Sat, 09 Feb 2002 03:06:17 -0500

[Sheila King]
> Despite Tim's excellent advice, to reconsider whether I really want to
> use regular expressions, I persist at that task. (I've been programming
> long enough to feel that I ought to have learned them by now. And I'd
> like to start understanding them so when other people discuss them I
> don't feel lost.)

The illusion you're suffering is that when other people discuss them,
they're not also lost <wink>.  O'Reilly publishes an excellent book titled
"Mastering Regular Expressions"; it's the only really good intro I've ever
seen.

> So, I decided I could possibly solve my problem with the whole "word
> boundary" thing (when my phrase-pattern doesn't begin and end in an
> alphanumeric character) as follows:
>
> Match on any of the following at the beginning of the phrase-pattern:
>
> The beginning of the searched string
> A word boundary
> White space
>
> and any of the following at the end of the phrase-pattern:
>
> The end of the searched string
> A word boundary
> White space
>
> Seems to me, that this should about cover things???

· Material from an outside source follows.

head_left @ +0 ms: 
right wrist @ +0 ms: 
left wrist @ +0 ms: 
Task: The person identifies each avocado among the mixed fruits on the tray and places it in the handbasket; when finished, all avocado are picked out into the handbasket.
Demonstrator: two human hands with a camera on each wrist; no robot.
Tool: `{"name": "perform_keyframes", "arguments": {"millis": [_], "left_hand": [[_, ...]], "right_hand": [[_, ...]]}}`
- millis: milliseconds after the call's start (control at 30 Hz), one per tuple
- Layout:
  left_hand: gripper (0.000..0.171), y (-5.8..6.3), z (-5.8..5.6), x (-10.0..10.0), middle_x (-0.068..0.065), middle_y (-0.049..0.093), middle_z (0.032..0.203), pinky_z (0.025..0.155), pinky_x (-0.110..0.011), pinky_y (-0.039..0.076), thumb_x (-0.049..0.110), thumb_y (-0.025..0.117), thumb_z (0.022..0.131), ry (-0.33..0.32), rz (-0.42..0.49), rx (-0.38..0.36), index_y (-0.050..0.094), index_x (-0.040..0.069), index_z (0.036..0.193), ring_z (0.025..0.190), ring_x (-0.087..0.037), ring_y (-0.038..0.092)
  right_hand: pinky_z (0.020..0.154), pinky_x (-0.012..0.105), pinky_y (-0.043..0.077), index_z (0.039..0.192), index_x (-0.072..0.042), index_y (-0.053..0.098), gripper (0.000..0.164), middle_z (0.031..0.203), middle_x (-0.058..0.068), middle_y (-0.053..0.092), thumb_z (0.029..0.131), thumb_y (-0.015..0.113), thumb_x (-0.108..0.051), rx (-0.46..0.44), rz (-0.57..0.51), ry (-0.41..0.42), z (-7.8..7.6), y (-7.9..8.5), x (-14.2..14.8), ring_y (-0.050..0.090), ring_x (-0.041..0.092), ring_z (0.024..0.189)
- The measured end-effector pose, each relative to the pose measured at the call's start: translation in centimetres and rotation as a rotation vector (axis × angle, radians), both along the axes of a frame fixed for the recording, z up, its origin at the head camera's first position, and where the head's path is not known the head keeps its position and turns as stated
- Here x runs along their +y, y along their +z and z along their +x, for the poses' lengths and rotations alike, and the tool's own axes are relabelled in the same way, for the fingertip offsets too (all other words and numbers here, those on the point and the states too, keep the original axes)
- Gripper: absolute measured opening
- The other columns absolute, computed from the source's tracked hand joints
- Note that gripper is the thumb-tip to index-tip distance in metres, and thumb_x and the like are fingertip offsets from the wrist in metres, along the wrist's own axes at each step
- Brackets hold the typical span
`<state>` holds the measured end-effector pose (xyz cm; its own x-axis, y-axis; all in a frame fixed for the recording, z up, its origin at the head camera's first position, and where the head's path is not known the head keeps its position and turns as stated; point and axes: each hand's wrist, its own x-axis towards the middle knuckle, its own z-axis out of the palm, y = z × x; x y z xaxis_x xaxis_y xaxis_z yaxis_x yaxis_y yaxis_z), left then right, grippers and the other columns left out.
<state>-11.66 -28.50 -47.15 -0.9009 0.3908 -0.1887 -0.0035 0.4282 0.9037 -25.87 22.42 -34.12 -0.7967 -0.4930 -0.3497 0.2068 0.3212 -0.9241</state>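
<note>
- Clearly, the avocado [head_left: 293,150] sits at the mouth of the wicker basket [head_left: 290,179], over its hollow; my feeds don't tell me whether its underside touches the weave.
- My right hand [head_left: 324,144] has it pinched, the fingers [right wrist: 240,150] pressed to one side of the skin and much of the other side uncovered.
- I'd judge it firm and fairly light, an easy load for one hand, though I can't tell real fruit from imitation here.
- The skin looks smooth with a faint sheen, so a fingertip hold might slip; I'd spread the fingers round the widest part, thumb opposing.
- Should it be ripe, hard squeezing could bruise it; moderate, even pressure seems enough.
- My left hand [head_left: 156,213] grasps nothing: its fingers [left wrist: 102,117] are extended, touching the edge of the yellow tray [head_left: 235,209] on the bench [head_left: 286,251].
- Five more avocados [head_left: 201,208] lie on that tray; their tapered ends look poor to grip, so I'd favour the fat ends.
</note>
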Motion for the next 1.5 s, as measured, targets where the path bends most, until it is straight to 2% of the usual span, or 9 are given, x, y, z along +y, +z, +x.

That's part of the problem:  defining what you want to match, exactly.  The
other part is spelling that with regexps.

> So I tried the following, with the dismal results shown. Now what am I
> doing wrong?

As before, the best way to proceed is to simplify the regexp until you stop
having problems, and then make it more complicated again one step at a time.
In fact you've got several problems in this attempt, and it's so much harder
to wrap your brain around all of them in one gulp.

> >>> searchstring = 'ADV: FREE FREE OFFERZ!!!!'
> >>> word = 'adv:'
> >>> p = re.compile(r'[\b\A\s]%s[\b\Z\s]' % word, re.I)
> Traceback (most recent call last):
>   File "<pyshell#45>", line 1, in ?
>     p = re.compile(r'[\b\A\s]%s[\b\Z\s]' % word, re.I)
>   File "E:\PYTHON\PYTHON22\lib\sre.py", line 178, in compile
>     return _compile(pattern, flags)
>   File "E:\PYTHON\PYTHON22\lib\sre.py", line 228, in _compile
>     raise error, v # invalid expression
> error: internal: unsupported set operator

One problem that isn't biting you (yet):  \b inside a character class
doesn't mean word-boundary, it means the ASCII backspace character (chr(8)).
What you feared is true:  every word of the regexp docs is there for a
reason <0.5 wink>.

A second problem that isn't biting you (yet):  note that when I rewrote your
earlier pattern, I used re.escape to transform the word you inserted into
the regexp.  Else "funny characters" in the word will be taken as
instructions to the regexp engine, not as characters to be matched
literally.  re.escape(word) inserts backslashes as needed, so that every
character in word gets matched literally.

The last problem is that \A and \Z aren't characters at all, they're
"zero-width assertions".  They don't make sense inside a character class,
although it would be nice if the regexp compiler gave you a reasonable
message about that instead of blowing up with an internal error (you should
report that bug on SourceForge!).  You'll have to do it like this instead:

p = re.compile(r'(\A|\b|\s)%s(\Z|\b|\s)' % re.escape(word), re.IGNORECASE)